Cependant, la réforme entreprise devrait innover pour se débarrasser de l’anomalie et
non pas pour créer un autre malaise plus grave que celui auquel on remédie. C’est là une
règle précieuse qui devrait guider toutes les actions réformatrices qui se profilent à
l’horizon. Hélas! Certains esprits croient pouvoir agir sans qu’ils aient besoin d’idées
orientatrices de quelque nature qu’elle soit. Il s’agit de ces esprits imprévoyants qui,
dédaignant les réalités et ignorant que l’on n’expérimente pas sur une société comme sur
des cobayes, prétendent être en mesure de remplacer, du jour au lendemain, un régime
ayant pris des siècles pour se former par un autre. En substituant à l’institution royale
des institutions sans aucun éclat, on risque de briser le lien ancestral qui nous a toujours
unis. L’heure présente est peu favorable à de tels bouleversements. Car ceux-ci sont,
souvent, à l’origine de brutales déchirures qui ne se réparent que difficilement.

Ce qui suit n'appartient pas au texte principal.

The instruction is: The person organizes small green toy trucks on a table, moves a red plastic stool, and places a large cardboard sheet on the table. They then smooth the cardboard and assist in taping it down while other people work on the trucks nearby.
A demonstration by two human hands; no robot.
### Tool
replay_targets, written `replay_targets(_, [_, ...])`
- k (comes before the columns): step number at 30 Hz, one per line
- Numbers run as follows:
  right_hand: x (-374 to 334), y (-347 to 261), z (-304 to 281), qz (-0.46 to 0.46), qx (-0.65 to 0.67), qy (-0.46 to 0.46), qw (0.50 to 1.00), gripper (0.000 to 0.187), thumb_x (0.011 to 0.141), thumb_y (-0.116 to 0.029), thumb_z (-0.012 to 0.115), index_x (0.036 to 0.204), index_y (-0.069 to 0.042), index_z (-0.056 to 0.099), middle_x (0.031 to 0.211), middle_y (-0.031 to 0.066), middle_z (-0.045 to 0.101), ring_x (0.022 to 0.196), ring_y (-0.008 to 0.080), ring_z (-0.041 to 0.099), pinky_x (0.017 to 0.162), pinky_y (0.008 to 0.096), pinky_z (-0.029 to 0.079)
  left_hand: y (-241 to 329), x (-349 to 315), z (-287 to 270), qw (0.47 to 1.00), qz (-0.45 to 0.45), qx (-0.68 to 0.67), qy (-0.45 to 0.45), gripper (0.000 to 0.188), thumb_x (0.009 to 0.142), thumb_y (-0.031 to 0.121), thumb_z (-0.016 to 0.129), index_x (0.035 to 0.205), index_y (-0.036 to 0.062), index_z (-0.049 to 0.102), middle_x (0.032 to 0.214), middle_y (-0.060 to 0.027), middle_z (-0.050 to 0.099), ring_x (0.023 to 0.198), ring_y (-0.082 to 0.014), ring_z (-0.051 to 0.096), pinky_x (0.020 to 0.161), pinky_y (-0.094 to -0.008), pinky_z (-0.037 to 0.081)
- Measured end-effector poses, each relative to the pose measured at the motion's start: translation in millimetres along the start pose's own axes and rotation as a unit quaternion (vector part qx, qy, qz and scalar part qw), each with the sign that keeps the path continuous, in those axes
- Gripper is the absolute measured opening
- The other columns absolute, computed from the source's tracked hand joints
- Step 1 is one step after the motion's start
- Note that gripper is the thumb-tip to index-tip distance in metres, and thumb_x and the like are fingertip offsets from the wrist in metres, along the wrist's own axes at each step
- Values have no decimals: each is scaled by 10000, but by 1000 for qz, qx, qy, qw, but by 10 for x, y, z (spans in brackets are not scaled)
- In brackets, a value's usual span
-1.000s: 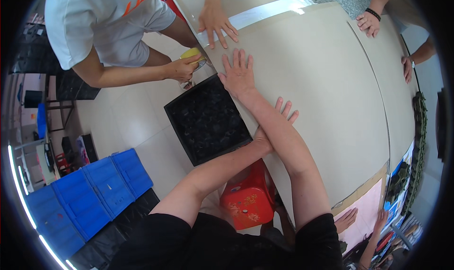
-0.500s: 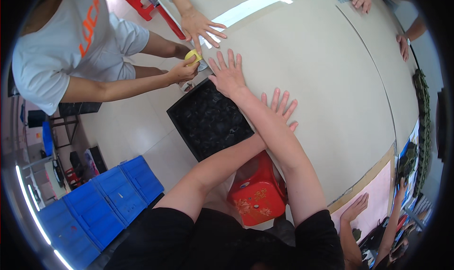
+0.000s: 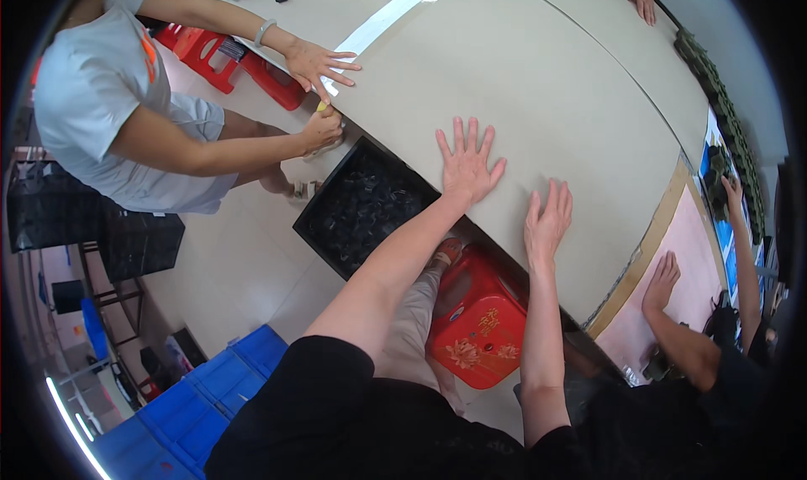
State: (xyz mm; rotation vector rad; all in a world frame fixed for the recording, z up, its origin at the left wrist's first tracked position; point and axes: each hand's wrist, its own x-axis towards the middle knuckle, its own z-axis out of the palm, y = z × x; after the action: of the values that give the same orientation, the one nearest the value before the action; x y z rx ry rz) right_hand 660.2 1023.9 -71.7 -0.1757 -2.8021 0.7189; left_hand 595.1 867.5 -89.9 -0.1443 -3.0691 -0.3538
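Note:
My left hand (image 3: 468,165) lies flat on the beige board (image 3: 504,76) covering the table, fingers spread, with nothing in it. To its right, my right hand (image 3: 546,224) is by the board's near edge, tilted on its side with the fingers stretched out; it holds nothing, and I cannot tell whether it touches the surface. At the left corner, a co-worker's hand (image 3: 315,61) presses on the board beside a shiny strip of tape (image 3: 374,33). That person's other hand (image 3: 322,134) grips a small yellow thing (image 3: 322,107), mostly hidden, at the table edge.
A black crate (image 3: 336,228) of dark pieces stands against the table edge. A red stool (image 3: 477,345) is beneath my arms. Blue crates (image 3: 227,371) stand lower left. At the right, another person's hand (image 3: 662,282) rests on a pink sheet (image 3: 672,236).
My crossed arms have come apart: my right hand moved back right, my left hand shifted left. My view has shifted. The co-worker's yellow roll is now mostly hidden.

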Motion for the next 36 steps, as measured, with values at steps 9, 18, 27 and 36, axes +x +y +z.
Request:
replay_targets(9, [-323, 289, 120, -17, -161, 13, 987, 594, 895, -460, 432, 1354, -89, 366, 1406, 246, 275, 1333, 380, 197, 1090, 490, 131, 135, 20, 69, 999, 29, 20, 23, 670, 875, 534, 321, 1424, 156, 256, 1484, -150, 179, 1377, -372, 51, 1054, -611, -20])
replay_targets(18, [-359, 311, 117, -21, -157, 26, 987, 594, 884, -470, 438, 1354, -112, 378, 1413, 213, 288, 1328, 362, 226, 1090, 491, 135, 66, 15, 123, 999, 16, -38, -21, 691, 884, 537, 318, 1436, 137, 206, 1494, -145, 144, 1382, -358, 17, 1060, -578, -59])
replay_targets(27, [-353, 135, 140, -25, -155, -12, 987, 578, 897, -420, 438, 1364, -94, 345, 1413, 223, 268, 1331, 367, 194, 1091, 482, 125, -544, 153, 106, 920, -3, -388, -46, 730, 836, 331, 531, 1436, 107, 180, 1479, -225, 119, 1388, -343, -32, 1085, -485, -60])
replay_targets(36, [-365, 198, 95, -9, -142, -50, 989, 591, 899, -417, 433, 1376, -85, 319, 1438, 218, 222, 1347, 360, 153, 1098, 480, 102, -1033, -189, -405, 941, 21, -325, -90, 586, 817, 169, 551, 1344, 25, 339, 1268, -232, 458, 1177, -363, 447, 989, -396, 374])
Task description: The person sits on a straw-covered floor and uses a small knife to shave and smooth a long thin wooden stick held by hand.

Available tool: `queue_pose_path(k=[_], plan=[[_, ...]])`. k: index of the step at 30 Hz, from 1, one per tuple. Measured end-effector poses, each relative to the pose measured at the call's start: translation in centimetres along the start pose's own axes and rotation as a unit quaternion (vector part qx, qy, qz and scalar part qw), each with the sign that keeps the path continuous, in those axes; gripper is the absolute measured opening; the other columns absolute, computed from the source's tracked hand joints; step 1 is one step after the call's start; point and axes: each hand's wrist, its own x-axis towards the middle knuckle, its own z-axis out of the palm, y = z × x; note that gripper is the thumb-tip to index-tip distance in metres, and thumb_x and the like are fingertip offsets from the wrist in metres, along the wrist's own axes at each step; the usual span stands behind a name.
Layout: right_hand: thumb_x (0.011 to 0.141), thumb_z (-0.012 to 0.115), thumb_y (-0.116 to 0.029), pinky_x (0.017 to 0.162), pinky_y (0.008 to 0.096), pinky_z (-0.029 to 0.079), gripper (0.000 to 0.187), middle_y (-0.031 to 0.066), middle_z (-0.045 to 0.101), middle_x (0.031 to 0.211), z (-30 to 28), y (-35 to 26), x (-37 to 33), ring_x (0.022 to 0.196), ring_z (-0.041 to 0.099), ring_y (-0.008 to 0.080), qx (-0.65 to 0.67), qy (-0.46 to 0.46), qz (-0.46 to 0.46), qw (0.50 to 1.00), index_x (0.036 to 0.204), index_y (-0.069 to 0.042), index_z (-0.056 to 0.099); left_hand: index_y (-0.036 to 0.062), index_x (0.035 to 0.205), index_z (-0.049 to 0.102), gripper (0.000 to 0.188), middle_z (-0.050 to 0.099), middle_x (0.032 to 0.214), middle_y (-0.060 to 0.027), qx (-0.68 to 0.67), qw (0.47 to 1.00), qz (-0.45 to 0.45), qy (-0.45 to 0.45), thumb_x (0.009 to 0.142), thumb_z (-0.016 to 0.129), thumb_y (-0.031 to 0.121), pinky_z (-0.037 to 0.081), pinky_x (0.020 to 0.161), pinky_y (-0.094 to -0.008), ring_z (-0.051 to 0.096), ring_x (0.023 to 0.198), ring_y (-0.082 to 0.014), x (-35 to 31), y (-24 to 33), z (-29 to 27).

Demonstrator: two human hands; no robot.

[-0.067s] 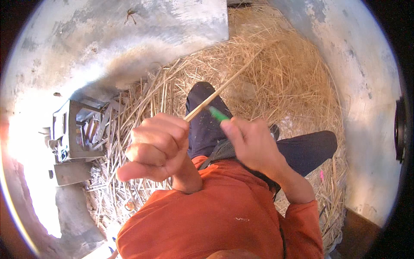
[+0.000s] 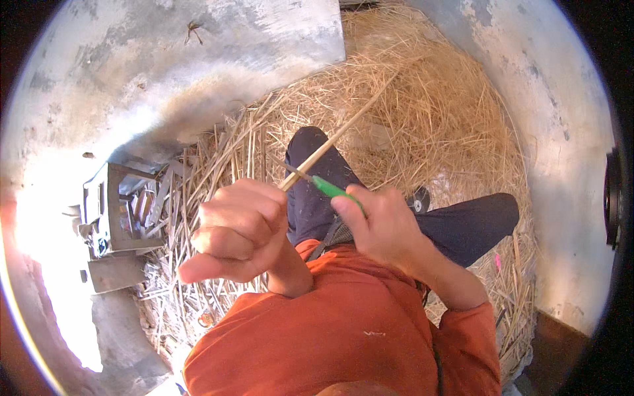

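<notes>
My left hand is closed in a fist around the near end of a long, thin, pale stick, which slants up and away to the right over my leg. In my right hand is a knife with a green handle. Its narrow dark blade lies across the stick just beyond my left fist, pointing left. Whether the edge bites into the stick I cannot tell. The stick's far end blends into the straw behind it.
Straw and shavings cover the floor around my bent legs. Several pale strips lie left of my knee. A wooden frame box with odds and ends stands at the left, by a bright opening. Worn plastered walls enclose the spot.
The knife has moved down and left toward my left fist, and its blade now crosses the stick. My left hand keeps its grip in nearly the same place.
</notes>
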Motion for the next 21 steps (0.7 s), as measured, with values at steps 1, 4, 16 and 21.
queue_pose_path(k=[1, 4, 16, 21], plan=[[0.092, 0.044, -0.035, 0.047, 0.0450, 0.040, 0.040, 0.0228, 0.051, 0.055, 0.2, 0.7, 0.4, 0.053, 0.054, 0.0412, -0.028, 0.007, 0.024, 0.999, 0.078, -0.001, 0.059, 0.0109, 0.052, 0.026, 0.059, 0.021, 0.039, 0.0047, 0.000, 1.000, 0.002, 0.007, 0.093, 0.022, 0.052, 0.011, 0.028, -0.0218, 0.013, 0.030, -0.0050, -0.1, 0.0, -0.1], [0.091, 0.044, -0.038, 0.048, 0.0468, 0.041, 0.042, 0.0238, 0.051, 0.054, 1.9, 6.4, 1.8, 0.055, 0.054, 0.0430, -0.085, 0.072, 0.094, 0.989, 0.085, -0.001, 0.062, 0.0114, 0.051, 0.026, 0.059, 0.020, 0.038, 0.0043, 0.008, 0.999, 0.016, 0.030, 0.094, 0.021, 0.053, 0.011, 0.029, -0.0220, 0.013, 0.030, -0.0050, 0.2, 0.1, -0.5], [0.091, 0.042, -0.037, 0.052, 0.0448, 0.041, 0.043, 0.0236, 0.053, 0.061, 1.3, 6.8, 2.5, 0.061, 0.054, 0.0429, -0.022, 0.088, 0.111, 0.990, 0.075, 0.001, 0.056, 0.0130, 0.051, 0.026, 0.057, 0.022, 0.037, 0.0041, 0.008, 0.998, 0.006, 0.058, 0.095, 0.021, 0.049, 0.010, 0.029, -0.0218, 0.012, 0.029, -0.0054, 0.5, -0.2, 0.2], [0.091, 0.045, -0.033, 0.050, 0.0445, 0.041, 0.040, 0.0224, 0.053, 0.059, 1.2, 1.3, 1.6, 0.060, 0.056, 0.0397, 0.038, 0.084, -0.011, 0.996, 0.074, 0.000, 0.058, 0.0132, 0.051, 0.025, 0.057, 0.021, 0.037, 0.0041, 0.009, 0.999, -0.009, 0.045, 0.096, 0.021, 0.047, 0.011, 0.029, -0.0213, 0.012, 0.029, -0.0054, 1.0, -0.5, 0.8]])
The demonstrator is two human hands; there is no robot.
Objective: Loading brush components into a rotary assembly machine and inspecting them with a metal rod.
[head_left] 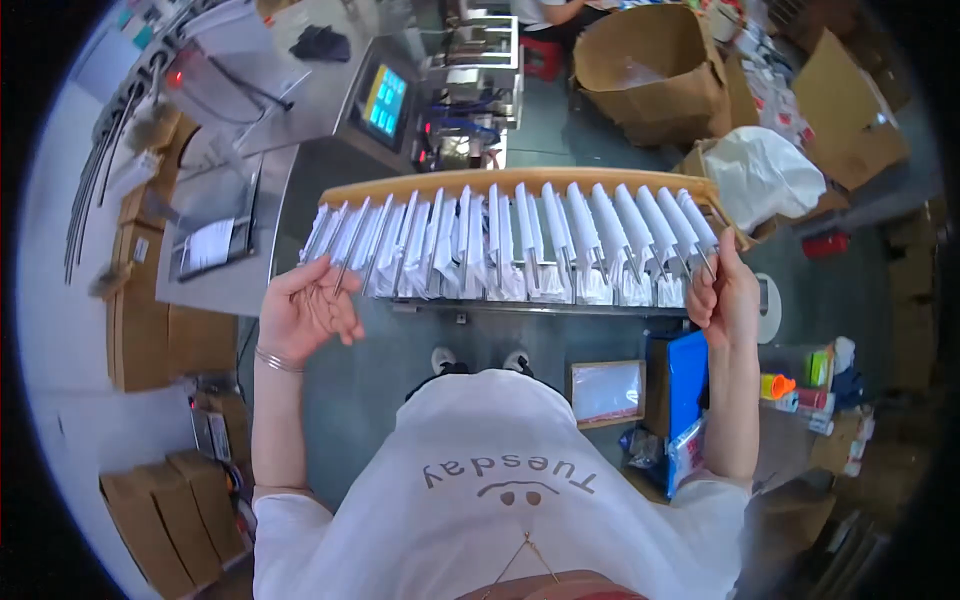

La réforme de nos institutions est certainement recommandable et toutes les forces vives
de la société en attendent la réalisation, mais elle ne deviendrait utile qu’à la condition
d’être convenablement orientée.
Il faudrait, à notre avis, établir de nouvelles relations entre nos institutions sans trop
s’éloigner, toutefois, de leur schéma actuel. Car l’on ne doit pas perdre de vue, en aucun
instant, que les institutions qui nous gouvernent sont l’expression des besoins de notre
âme collective, et ne sauraient, par conséquent, être, à elles seules, la source des maux
dont souffre notre société.
Le sous-développement de notre pays n’est, avant tout, que le fruit de notre caractère.
Un caractère qui ne pourrait être transformé qu’après de longs efforts éducatifs et,
nullement, par le biais des seules réformes législatives. D’ailleurs, l’exemple chinois
montre parfaitement que les institutions n’ont aucune vertu intrinsèque, et qu’elles ne
sont ni bonnes ni mauvaises en elles-mêmes. En effet, la chine, se développe
merveilleusement malgré la dictature du parti unique à laquelle elle est soumise, alors
que d’autres, tels que les pays africains, végètent dans la plus extrême pauvreté bien
qu’ils soient, majoritairement, régis par des constitutions démocratiques.
Cela nous mène à conclure, en disant avec Le Bon, que «c’est un inutile exercice de
rhéteur que de perdre son temps à fabriquer des constitutions. La nécessité et le temps
se chargent de les élaborer, quand on laisse agir ces deux facteurs».